Task goal: Copy each line of the records below that has "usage" in it.

======== Data in this exercise

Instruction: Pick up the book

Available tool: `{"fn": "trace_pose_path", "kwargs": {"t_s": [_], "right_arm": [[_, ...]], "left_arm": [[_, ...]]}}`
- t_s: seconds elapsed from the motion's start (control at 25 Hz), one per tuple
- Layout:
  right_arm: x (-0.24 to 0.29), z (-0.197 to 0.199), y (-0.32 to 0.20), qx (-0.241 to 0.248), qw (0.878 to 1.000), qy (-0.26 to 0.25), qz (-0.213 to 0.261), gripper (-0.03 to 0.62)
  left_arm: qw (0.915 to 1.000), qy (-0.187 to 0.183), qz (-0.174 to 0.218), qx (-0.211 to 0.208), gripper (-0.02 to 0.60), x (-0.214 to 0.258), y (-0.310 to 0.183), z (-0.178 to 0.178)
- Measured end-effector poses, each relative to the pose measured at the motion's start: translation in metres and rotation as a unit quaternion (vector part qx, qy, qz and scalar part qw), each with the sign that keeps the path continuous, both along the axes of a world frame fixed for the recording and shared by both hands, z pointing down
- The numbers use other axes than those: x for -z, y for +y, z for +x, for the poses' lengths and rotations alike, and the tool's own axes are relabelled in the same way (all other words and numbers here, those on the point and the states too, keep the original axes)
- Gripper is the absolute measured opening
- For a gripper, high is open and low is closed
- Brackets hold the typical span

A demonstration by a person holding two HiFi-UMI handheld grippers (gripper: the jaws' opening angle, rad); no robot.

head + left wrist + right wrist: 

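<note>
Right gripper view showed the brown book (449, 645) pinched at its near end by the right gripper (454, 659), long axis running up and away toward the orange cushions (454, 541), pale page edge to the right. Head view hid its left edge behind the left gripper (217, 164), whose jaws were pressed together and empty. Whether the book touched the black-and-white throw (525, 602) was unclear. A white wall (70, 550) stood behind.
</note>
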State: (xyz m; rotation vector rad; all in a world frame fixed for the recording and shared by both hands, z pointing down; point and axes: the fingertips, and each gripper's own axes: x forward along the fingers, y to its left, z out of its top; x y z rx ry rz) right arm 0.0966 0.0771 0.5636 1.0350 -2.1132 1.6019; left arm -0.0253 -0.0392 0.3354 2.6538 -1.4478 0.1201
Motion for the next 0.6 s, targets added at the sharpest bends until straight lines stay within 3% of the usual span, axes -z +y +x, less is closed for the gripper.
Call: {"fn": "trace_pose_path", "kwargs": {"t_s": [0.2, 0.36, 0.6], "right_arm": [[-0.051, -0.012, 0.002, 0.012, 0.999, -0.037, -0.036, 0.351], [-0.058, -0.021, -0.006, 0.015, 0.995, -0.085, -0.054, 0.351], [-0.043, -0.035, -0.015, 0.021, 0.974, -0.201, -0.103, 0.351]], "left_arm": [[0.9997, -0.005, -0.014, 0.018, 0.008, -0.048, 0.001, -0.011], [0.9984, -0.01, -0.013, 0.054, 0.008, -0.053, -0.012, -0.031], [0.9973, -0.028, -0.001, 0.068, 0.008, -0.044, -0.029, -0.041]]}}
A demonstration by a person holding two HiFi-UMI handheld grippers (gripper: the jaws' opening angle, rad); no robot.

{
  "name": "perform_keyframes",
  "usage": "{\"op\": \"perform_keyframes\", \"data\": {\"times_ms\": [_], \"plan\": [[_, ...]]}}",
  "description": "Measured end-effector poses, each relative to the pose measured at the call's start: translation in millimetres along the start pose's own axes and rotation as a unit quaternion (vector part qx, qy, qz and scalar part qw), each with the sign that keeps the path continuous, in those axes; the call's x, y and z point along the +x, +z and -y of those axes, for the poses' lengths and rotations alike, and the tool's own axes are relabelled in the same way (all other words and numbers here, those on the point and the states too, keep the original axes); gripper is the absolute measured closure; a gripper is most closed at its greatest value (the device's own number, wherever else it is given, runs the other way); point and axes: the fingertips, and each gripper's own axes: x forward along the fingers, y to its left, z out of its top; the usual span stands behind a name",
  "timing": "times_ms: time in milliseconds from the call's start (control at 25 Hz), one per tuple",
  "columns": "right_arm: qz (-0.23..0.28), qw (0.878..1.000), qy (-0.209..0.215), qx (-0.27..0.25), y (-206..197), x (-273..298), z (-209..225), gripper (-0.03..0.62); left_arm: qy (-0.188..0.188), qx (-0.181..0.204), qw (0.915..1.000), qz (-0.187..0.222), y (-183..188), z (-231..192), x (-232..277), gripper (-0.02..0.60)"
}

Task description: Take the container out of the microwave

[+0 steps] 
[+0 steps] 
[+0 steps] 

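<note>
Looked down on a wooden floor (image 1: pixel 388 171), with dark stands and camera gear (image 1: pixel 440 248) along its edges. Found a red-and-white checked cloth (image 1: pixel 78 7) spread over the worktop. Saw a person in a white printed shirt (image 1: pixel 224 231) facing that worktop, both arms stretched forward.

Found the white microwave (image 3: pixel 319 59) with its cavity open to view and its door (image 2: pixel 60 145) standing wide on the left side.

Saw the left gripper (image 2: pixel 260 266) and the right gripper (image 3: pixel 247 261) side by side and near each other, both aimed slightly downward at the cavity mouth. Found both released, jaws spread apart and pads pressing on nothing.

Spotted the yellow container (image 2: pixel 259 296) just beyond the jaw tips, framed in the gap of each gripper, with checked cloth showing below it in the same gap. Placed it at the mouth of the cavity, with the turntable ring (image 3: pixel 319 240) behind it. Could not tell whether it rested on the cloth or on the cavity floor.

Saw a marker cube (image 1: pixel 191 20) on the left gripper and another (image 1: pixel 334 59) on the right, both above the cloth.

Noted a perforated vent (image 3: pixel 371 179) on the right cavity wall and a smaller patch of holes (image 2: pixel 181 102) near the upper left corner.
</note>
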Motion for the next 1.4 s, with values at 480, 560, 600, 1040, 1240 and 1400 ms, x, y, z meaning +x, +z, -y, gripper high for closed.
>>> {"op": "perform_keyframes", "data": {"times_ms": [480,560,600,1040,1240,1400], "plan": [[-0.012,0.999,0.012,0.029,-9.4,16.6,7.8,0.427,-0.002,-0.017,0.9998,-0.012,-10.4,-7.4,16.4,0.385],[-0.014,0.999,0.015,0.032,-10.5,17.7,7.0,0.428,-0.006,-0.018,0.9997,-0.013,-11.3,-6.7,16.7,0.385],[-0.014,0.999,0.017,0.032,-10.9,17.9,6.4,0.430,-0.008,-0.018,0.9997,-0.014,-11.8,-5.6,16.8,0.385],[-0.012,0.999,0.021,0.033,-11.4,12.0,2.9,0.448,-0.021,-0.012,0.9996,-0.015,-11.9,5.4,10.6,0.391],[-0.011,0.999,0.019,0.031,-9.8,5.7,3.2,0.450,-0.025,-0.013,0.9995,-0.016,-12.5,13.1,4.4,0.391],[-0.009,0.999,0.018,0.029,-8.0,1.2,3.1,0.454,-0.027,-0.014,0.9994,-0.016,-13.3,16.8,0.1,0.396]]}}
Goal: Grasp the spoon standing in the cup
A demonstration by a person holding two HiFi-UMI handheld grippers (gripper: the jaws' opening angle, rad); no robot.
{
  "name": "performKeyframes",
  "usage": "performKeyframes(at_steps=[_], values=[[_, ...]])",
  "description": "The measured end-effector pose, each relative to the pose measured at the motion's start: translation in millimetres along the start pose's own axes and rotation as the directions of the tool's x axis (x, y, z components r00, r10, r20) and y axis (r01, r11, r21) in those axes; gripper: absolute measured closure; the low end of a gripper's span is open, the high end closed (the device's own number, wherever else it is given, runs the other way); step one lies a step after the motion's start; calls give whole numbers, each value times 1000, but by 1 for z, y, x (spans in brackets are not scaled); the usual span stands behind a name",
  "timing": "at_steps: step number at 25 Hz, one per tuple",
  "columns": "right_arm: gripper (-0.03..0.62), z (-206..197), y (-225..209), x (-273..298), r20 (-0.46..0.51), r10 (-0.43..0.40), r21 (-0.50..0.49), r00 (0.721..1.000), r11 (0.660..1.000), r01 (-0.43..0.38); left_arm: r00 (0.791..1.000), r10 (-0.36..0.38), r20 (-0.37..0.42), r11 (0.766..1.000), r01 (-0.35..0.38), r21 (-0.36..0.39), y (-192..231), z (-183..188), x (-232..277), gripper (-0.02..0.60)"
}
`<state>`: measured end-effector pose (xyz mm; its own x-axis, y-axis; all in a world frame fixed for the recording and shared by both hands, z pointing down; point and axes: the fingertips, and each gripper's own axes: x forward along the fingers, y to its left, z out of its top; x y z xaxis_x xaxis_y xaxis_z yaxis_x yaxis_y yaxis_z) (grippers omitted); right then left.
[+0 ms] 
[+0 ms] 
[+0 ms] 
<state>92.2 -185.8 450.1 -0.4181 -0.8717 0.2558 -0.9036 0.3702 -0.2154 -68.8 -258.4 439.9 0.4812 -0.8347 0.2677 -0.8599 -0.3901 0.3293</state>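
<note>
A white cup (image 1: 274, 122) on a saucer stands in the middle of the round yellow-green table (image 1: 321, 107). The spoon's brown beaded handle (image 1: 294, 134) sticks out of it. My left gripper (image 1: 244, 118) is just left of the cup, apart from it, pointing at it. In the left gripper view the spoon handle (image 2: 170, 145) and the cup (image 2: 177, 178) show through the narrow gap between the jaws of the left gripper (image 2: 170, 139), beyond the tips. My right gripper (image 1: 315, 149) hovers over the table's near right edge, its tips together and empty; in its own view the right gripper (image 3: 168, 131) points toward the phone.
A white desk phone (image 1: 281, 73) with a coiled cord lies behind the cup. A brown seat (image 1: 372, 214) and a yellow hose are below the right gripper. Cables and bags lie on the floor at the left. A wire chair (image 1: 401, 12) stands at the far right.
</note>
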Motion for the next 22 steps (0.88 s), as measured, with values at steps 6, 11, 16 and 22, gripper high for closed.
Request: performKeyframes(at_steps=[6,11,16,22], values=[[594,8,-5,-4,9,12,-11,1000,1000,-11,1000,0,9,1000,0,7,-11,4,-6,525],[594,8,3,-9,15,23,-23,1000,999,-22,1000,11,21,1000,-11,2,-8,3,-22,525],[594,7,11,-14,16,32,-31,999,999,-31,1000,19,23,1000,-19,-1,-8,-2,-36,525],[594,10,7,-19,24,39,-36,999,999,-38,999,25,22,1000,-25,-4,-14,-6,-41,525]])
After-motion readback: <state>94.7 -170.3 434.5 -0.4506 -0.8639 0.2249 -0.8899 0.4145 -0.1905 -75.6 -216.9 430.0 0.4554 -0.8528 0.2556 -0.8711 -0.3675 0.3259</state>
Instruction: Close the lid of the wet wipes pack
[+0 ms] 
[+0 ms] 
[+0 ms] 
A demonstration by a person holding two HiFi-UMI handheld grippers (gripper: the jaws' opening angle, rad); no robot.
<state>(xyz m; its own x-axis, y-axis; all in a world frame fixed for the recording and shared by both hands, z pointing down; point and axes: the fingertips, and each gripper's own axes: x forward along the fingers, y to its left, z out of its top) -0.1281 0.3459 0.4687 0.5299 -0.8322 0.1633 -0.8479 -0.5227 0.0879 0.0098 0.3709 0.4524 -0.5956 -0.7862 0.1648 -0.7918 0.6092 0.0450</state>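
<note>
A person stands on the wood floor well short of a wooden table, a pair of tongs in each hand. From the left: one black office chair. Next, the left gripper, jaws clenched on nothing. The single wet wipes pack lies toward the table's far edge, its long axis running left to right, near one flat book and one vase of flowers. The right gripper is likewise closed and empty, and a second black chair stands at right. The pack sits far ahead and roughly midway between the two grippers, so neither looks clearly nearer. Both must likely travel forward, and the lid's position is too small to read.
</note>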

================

Exercise output:
  "usage": "{\"op\": \"perform_keyframes\", \"data\": {\"times_ms\": [_], \"plan\": [[_, ...]]}}",
  "usage": "performKeyframes(at_steps=[_], values=[[_, ...]])",

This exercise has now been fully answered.